I’ve also learned to stop rushing the process. There’s no going back to the person I was before — she was made of survival, and survival has an expiration date. She got me through the storm, but she can’t live here anymore. I thank her for every moment she held on when I wanted to give up, but I don’t want to resurrect her. I want to build someone new. Someone who eats slowly, rests deeply, and doesn’t measure her worth by how much she can endure.


It’s been one year. I sleep well. I dream vividly. I feel emotions again, even if they hurt. I still miss my old sense of self, my city, my family, my home. I still crave that deep-rooted familiarity, the feeling of belonging that I lost when everything collapsed. But maybe this is what rebirth actually looks like: not arriving somewhere new, but continuing to exist while the ground slowly reforms beneath you.


I don’t think healing ever truly “ends.” I think we just get better at carrying it. The pain dulls, the memories lose their sting, the fear stops running the show. And one day, you wake up and realize the worst thing that ever happened to you has become a story you can tell without shaking. You realize that even if your mind isn’t fully back, your life is, and that’s enough.

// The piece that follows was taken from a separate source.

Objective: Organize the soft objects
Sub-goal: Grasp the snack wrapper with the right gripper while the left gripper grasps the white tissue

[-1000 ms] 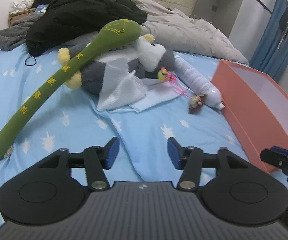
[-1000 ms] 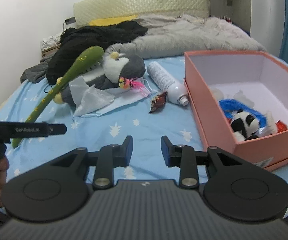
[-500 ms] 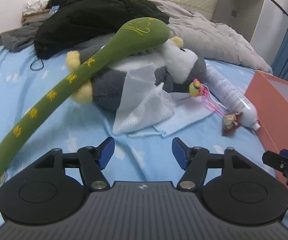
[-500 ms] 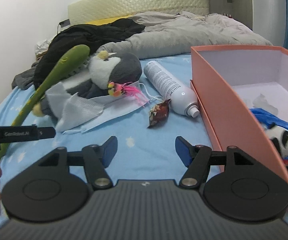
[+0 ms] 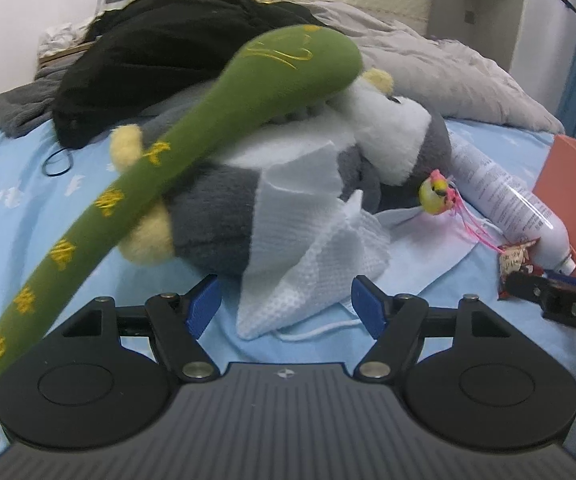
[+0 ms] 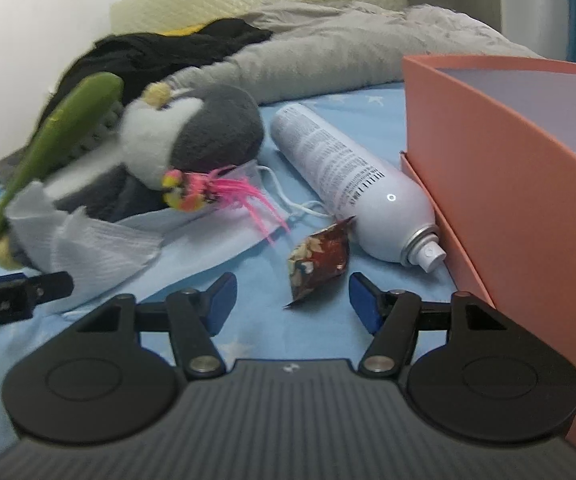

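The grey-and-white plush penguin (image 5: pixel 224 216) lies on its side at the centre of the left wrist frame, head toward the right, its long axis running left to right. A long green plush (image 5: pixel 176 148) is draped over it, slanting from upper right to lower left. A white tissue (image 5: pixel 316 252) leans against its belly. The left gripper (image 5: pixel 284 304) is spread wide before the tissue, probably lining up a grasp. The right gripper (image 6: pixel 292 296), also spread, straddles a snack wrapper (image 6: pixel 320 260) beside the spray can (image 6: pixel 348 184) and the orange box (image 6: pixel 488 184).
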The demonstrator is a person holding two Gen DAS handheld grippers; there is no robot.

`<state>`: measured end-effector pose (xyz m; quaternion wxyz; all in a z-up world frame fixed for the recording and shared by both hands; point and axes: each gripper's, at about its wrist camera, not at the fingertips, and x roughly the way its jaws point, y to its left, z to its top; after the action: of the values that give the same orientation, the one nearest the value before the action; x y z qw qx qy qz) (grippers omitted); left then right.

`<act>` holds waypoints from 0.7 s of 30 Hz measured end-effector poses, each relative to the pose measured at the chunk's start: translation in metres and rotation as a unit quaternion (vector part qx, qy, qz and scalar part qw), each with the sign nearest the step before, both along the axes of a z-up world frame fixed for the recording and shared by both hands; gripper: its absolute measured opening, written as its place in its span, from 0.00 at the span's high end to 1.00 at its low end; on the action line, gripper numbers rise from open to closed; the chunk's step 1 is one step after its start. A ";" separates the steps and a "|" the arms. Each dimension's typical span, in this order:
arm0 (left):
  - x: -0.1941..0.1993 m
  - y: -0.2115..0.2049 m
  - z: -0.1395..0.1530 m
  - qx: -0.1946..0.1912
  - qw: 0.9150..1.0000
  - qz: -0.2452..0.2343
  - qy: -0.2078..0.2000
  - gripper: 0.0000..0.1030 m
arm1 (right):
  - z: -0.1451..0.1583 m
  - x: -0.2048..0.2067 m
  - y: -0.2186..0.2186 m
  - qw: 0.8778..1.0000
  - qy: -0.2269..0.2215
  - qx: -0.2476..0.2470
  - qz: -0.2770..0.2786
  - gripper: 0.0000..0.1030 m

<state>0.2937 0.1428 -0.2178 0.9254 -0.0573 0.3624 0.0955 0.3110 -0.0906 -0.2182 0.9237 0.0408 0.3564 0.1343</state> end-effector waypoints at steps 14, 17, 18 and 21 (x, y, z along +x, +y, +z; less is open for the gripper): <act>0.019 -0.003 -0.008 -0.013 1.000 0.007 0.018 0.83 | -0.010 0.016 -0.001 1.000 0.008 -0.004 -0.021 0.66; 0.011 -0.008 0.000 -0.013 1.000 0.008 0.012 0.87 | -0.004 0.008 -0.001 1.000 0.007 -0.001 -0.016 0.66; 0.008 -0.009 0.002 -0.012 1.000 0.010 0.012 0.88 | -0.002 0.006 -0.001 1.000 0.007 0.000 -0.014 0.66; -0.006 -0.009 0.010 -0.031 0.999 0.019 0.008 0.88 | 0.007 -0.007 -0.003 1.000 0.007 0.003 -0.010 0.67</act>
<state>0.2879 0.1341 -0.2078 0.9182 -0.0917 0.3715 0.1023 0.3038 -0.0939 -0.2110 0.9225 0.0485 0.3617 0.1259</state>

So here I am, one year later. I’m still healing. Still rebuilding. Still finding pieces of myself in new places. But I’m here. I sleep. I dream. I cry. I laugh. I love. I live. And that’s the lesson this year gave me: surviving isn’t the opposite of living. Sometimes it’s the bridge to it.



Medical Disclaimer


This story describes a personal, subjective experience with trauma recovery and prescribed treatment. It is not medical advice and should not replace professional evaluation or guidance. If you are struggling with your mental health or considering any change in medication, please consult a qualified healthcare provider.